The raised projection about the company’s AI Future sent shares in the company that nails with as much as five percent in the post -retail, although this was later two percent.

Get Latest Mathrubhumi updates in English

CEO Mark Zuckerberg said he believed that Metas AI powers would make it a world leader in technology, even though he warned that the delivery of the substantial investments needed would “take time.”

Facebook, Instagram and WhatsApp’s parent company saw their net profit 59 percent to $ 62.36 billion for the entire year, while the winnings for the fourth quarter jumped 49 percent to $ 20.84 billion.

Revenue reached $ 164.5 billion, an increase of 22 percent from 2023, increased from stronger advertising performance as advertising prices rose by 10 percent and impressions increased by 11 percent above their platforms.

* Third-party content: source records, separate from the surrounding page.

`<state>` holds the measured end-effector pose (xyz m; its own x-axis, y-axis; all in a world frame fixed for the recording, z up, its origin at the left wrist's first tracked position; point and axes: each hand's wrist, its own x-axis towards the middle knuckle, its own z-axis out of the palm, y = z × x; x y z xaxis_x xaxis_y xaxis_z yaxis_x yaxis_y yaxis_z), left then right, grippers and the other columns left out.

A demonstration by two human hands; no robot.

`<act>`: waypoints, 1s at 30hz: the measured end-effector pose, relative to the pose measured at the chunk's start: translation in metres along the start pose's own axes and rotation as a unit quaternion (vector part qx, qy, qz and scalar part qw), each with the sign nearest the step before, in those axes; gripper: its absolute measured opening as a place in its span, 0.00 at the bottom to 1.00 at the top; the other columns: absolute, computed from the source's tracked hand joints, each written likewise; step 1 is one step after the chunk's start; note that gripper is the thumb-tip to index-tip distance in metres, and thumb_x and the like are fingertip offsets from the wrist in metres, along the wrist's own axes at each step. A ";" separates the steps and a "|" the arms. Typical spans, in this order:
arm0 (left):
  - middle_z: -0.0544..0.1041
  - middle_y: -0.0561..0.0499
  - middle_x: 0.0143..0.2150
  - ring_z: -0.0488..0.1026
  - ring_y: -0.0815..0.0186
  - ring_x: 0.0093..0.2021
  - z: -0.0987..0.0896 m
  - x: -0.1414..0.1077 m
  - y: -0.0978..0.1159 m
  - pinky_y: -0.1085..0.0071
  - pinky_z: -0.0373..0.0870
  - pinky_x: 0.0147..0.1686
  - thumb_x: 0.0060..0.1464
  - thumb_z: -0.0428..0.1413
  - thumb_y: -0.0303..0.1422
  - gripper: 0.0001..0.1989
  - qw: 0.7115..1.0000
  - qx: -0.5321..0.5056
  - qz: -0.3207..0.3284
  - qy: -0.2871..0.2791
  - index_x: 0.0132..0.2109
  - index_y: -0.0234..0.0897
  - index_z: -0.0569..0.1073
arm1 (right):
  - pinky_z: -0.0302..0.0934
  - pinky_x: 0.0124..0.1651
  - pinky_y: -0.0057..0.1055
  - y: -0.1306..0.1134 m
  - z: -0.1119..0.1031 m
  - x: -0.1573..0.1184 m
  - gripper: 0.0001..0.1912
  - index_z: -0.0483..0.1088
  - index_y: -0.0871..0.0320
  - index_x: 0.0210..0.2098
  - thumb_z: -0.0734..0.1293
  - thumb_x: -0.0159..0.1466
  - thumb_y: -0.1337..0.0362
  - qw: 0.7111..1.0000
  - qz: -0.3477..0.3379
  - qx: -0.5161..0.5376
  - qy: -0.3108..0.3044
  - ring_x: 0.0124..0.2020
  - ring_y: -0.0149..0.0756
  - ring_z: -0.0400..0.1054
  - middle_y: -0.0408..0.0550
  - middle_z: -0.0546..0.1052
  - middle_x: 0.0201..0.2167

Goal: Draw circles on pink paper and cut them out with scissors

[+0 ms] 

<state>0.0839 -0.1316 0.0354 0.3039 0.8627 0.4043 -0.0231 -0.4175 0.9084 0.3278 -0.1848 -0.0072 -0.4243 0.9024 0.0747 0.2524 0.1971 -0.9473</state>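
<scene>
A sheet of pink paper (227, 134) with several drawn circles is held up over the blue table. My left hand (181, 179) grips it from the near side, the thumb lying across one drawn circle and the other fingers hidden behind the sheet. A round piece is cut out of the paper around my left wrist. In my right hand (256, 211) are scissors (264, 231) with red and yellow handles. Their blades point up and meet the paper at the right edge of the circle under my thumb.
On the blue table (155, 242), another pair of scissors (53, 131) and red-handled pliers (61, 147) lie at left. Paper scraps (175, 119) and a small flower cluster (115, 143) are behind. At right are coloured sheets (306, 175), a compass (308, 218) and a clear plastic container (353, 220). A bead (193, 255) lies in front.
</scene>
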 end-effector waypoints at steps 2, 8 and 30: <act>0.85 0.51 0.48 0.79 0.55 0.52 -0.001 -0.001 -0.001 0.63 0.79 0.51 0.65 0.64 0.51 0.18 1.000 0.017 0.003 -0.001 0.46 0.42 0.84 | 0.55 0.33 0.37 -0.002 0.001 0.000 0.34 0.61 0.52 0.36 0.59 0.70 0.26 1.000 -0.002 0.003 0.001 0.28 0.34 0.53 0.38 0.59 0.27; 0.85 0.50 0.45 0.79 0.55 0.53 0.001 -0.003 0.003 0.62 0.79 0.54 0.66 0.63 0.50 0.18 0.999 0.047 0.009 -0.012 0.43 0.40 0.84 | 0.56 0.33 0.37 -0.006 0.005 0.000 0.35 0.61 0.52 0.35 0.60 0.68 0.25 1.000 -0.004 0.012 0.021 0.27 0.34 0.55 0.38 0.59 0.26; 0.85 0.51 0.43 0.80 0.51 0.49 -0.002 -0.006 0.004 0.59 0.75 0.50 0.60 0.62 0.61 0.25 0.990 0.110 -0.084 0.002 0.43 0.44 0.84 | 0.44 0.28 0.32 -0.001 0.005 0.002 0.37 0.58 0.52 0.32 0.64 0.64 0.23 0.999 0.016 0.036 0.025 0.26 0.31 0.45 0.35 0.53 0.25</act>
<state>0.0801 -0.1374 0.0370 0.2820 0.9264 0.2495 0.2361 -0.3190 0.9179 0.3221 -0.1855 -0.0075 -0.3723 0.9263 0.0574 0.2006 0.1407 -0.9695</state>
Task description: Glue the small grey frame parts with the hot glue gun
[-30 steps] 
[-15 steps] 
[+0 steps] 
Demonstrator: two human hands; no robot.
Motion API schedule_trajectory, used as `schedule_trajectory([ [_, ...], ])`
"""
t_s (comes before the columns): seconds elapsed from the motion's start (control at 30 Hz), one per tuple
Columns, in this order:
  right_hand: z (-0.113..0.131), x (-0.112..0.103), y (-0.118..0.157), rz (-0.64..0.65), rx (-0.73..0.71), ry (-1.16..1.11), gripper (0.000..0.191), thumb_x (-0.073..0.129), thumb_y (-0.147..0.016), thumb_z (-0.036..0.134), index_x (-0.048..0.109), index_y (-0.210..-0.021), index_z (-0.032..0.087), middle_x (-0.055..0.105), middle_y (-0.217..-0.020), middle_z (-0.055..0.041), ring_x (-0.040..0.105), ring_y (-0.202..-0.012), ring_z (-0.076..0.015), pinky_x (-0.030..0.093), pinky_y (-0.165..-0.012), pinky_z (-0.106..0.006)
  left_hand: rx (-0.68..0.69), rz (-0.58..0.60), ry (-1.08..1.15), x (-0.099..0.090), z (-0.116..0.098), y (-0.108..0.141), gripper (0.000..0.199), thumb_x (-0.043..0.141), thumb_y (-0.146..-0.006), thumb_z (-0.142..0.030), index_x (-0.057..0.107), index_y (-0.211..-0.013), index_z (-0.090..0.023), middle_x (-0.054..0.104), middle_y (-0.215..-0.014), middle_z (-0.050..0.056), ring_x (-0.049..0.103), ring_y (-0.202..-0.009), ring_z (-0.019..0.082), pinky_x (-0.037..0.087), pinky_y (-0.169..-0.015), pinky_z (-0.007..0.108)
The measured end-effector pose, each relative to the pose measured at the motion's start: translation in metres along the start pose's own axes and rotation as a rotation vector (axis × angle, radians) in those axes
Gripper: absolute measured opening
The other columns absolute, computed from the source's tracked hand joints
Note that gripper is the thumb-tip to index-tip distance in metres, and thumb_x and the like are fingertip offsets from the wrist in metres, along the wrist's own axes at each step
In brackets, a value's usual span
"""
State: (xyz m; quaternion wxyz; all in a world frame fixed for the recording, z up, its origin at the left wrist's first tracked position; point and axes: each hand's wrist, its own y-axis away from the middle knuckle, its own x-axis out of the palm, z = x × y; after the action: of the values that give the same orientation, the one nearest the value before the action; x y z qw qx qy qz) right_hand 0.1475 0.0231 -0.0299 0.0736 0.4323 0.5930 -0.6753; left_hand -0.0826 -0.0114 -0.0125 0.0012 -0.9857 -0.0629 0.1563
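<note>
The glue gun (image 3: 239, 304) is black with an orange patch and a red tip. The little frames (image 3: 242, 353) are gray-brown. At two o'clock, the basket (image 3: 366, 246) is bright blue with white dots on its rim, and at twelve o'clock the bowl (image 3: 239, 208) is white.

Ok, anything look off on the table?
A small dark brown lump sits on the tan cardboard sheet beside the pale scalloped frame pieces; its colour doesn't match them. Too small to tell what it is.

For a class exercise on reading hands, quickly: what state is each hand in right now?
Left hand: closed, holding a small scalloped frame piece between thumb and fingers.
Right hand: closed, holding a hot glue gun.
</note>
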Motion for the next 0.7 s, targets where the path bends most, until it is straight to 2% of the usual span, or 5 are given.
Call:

The fixed performance comes in the midst of significant changes in Meta’s content policy intended to love the company to US President Donald Trump.

The company recently announced the end of its US fact control program aimed at fighting error information, a feature that followed criticism from conservative voices that looked at such efforts as censorship.

Zuckerberg said that 2025 would be a “big year to redefine our relationship with governments.”

“We now have an American administration that is proud of our leading companies, prioritizes American technology that wins, and will defend our values ​​and interests abroad,” Zuckerberg told analysts.

Meta has also scaled back diversity initiatives and relaxed rules for moderation of content on its platforms, especially in certain forms of speech – changes that can potentially affect large advertisers that are careful about having their ads appear together with dividing content.

At the analyst call, Metas CFO said the changes had not affected advertising revenue.

The company’s user base continued to grow and reached 3.35 billion daily active users over their platforms in December 2024, an increase of 5 percent from the previous year.

Given forward, meta-massive infrastructure investment, with expected capital expenditure of $ 60-65 billion, plans for 2025, which mainly supports AI initiatives. Total spending is estimated to reach $ 114-119 billion.

“In AI, I expect this to be the year when a very intelligent and personal AI assistant reaches more than 1 billion people, and I expect Meta AI to be the leading assistant,” Zuckerberg said.

But he warned the investments would “be expensive for us to serve all these people because we earn many people.”

Metas Reality Labs Unit, which includes its virtual reality efforts, published a loss of movement than expected than $ 4.97 billion, while generating $ 1.1 billion in sales in the fourth quarter.

The company expanded its labor force by 10 percent to 74,067 employees in 2024, with plans for further growth in technical roles focused on AI development and infrastructure.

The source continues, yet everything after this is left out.